### Task instructions
Look through the records below for the line with "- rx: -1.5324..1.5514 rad". Return that line and each one after it up to and including the line with "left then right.", exactly.

### Supplied entries
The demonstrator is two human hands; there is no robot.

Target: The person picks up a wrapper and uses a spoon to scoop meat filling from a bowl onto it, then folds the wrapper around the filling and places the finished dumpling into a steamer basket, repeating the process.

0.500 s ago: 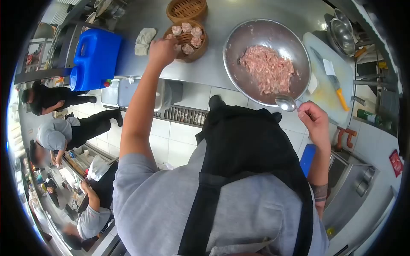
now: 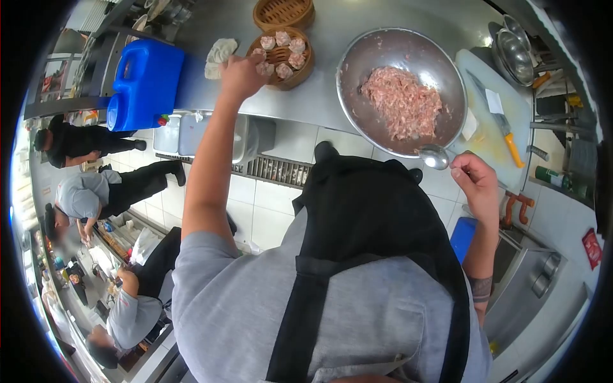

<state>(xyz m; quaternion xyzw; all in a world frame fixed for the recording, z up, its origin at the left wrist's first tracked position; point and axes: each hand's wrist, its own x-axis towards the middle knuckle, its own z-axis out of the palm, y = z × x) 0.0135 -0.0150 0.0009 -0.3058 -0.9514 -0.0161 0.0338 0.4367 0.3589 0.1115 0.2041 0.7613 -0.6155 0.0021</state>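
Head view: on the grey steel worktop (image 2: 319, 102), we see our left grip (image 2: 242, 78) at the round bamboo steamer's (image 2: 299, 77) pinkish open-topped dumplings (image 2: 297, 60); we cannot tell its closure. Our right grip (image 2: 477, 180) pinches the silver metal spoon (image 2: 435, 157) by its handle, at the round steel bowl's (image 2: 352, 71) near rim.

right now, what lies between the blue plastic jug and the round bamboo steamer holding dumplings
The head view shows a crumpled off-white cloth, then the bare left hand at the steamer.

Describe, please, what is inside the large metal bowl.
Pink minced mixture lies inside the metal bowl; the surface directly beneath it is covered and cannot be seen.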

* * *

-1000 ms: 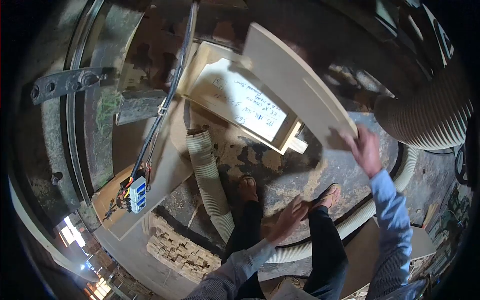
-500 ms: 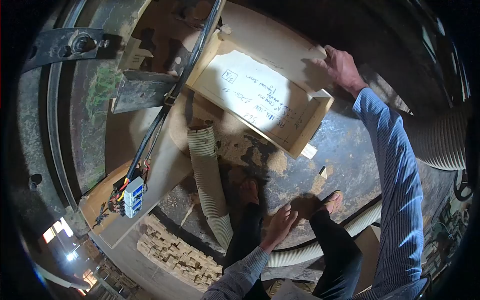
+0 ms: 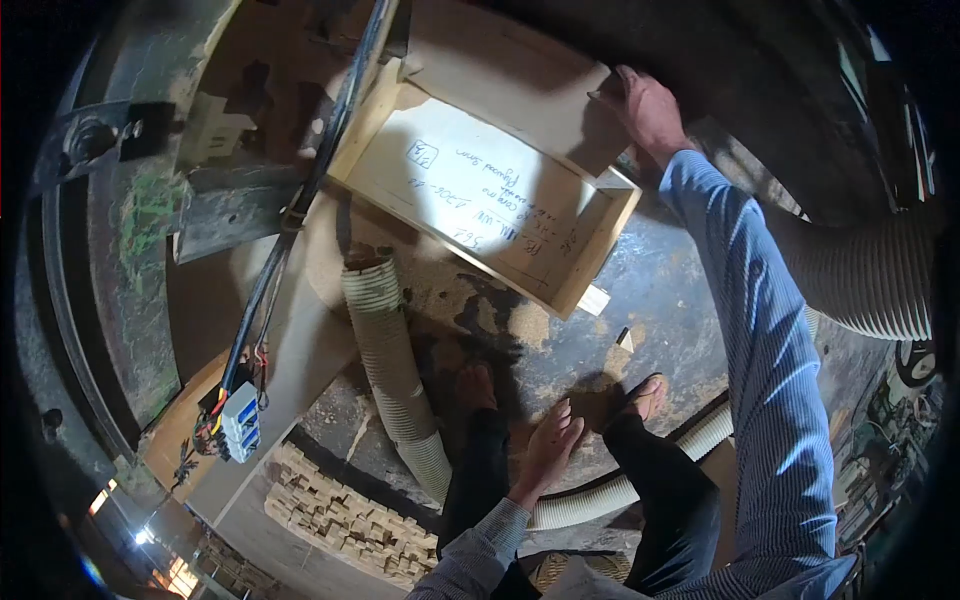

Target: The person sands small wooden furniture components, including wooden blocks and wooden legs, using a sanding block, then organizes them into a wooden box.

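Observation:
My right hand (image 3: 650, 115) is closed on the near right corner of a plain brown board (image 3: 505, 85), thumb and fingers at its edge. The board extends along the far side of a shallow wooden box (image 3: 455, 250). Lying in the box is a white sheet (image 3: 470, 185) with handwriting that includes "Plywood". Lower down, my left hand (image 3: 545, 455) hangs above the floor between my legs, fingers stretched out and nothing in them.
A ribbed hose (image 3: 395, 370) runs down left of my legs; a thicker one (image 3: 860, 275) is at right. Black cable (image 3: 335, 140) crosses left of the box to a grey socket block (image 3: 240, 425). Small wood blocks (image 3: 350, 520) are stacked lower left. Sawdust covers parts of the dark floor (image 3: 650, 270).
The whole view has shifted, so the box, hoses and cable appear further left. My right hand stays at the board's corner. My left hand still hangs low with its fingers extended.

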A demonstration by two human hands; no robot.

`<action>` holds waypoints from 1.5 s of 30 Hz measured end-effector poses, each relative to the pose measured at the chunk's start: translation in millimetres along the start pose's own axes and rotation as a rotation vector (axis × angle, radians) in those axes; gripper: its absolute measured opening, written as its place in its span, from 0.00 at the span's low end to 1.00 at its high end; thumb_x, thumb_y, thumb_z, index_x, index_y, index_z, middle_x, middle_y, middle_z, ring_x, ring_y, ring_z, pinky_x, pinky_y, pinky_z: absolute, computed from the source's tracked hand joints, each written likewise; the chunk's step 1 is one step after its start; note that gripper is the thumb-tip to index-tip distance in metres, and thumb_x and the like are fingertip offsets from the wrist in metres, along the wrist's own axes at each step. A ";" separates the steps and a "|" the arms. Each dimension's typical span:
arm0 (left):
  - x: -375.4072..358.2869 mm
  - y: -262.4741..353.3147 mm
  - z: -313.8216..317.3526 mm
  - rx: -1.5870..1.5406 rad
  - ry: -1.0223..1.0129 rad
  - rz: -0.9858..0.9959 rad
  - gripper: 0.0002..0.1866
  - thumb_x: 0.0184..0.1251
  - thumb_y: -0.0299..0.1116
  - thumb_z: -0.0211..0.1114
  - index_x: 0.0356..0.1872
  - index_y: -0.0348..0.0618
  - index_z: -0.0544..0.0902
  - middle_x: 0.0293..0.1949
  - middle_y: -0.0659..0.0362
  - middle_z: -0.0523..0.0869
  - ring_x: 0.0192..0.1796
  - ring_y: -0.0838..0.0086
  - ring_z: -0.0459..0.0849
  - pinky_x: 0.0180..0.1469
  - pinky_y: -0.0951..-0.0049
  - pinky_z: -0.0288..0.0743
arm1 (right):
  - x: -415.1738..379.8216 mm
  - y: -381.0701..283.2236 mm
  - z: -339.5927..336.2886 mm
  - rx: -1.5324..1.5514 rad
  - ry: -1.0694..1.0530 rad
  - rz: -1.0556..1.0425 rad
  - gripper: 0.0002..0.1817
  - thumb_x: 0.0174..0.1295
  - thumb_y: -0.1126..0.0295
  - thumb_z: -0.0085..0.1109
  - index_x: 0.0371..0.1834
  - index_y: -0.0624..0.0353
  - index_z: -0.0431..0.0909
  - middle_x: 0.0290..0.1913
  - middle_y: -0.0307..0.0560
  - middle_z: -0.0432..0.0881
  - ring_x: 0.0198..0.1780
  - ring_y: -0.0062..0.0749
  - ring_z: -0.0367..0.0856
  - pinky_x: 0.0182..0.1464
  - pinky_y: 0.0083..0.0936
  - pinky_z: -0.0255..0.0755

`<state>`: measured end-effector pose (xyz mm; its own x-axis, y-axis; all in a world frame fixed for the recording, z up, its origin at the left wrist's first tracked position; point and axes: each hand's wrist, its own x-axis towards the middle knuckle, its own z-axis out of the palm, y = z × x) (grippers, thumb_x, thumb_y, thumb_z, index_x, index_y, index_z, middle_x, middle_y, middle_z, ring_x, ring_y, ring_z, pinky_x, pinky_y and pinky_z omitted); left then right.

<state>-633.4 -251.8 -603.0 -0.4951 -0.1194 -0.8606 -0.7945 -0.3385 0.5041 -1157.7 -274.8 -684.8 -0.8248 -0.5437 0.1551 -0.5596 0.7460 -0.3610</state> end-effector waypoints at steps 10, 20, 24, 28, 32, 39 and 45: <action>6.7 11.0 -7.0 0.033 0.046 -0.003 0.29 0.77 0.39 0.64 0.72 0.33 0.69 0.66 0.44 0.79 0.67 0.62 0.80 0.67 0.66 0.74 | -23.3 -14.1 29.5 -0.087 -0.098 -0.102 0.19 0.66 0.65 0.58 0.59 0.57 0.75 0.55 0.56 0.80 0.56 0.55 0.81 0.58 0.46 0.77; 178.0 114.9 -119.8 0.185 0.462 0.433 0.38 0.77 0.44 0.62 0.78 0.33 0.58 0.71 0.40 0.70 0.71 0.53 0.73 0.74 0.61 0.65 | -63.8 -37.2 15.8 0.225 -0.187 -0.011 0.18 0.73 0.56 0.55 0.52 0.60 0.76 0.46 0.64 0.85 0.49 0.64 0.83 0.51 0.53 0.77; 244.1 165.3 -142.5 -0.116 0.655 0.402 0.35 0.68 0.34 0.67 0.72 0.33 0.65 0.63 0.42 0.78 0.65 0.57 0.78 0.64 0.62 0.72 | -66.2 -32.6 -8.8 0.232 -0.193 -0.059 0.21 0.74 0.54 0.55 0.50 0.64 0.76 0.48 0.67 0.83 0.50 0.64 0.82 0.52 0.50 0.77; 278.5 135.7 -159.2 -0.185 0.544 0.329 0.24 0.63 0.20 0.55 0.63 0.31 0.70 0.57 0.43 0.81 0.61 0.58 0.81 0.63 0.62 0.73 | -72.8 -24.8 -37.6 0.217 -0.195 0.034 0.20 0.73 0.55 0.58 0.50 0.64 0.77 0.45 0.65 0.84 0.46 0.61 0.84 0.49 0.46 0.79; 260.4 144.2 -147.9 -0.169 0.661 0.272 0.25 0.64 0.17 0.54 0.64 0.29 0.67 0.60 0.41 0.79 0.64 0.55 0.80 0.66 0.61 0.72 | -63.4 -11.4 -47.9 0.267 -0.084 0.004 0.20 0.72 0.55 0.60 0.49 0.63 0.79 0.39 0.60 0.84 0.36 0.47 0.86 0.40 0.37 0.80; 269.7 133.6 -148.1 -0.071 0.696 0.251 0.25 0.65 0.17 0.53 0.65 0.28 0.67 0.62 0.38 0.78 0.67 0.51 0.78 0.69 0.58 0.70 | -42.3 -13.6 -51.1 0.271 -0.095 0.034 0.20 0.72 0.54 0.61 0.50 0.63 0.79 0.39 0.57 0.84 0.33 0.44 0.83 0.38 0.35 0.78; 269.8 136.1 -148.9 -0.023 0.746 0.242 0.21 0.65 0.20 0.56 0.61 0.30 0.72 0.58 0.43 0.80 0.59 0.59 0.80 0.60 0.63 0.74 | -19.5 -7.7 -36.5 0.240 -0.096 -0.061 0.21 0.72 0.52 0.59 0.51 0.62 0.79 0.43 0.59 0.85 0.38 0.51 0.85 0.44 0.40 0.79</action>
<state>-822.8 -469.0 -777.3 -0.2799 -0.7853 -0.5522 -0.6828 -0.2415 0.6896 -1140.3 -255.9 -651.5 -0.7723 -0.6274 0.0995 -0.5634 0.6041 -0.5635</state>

### Answer below
  - rx: -1.5324..1.5514 rad
  - ry: -1.0694..1.0530 rad
  - rz: -1.0556..1.0425 rad
  - gripper: 0.0002..0.1817
  - thumb_x: 0.0174..0.1295
  - thumb_y: -0.1126..0.0295
  - thumb_z: -0.0085..0.1109
  - index_x: 0.0371..0.1834
  - index_y: -0.0624..0.0353
  - index_z: -0.0431..0.0909
  - middle_x: 0.0290..0.1913
  - middle_y: -0.0307..0.0560
  - middle_z: -0.0432..0.0881
  - ring_x: 0.0198..0.1780
  - ring_y: -0.0062..0.0749
  - ring_z: -0.0367..0.0856
  - pinky_x: 0.0182..0.1464
  - pinky_y: 0.0083..0.0936
  - pinky_z: -0.0255..0.0755

`<state>`: measured end-effector pose (xyz mm; its own x-axis, y-axis; all in a world frame fixed for the recording, z up, its origin at the left wrist's first tracked position; point and axes: each hand's wrist, its own x-axis towards the middle knuckle, its own z-axis out of the palm, y = z × x) (grippers, thumb_x, thumb_y, thumb_z, index_x, index_y, index_z, middle_x, middle_y, middle_z, ring_x, ring_y, ring_z, pinky_x, pinky_y and pinky_z omitted); left then right.

The exercise is done, with nothing left to add.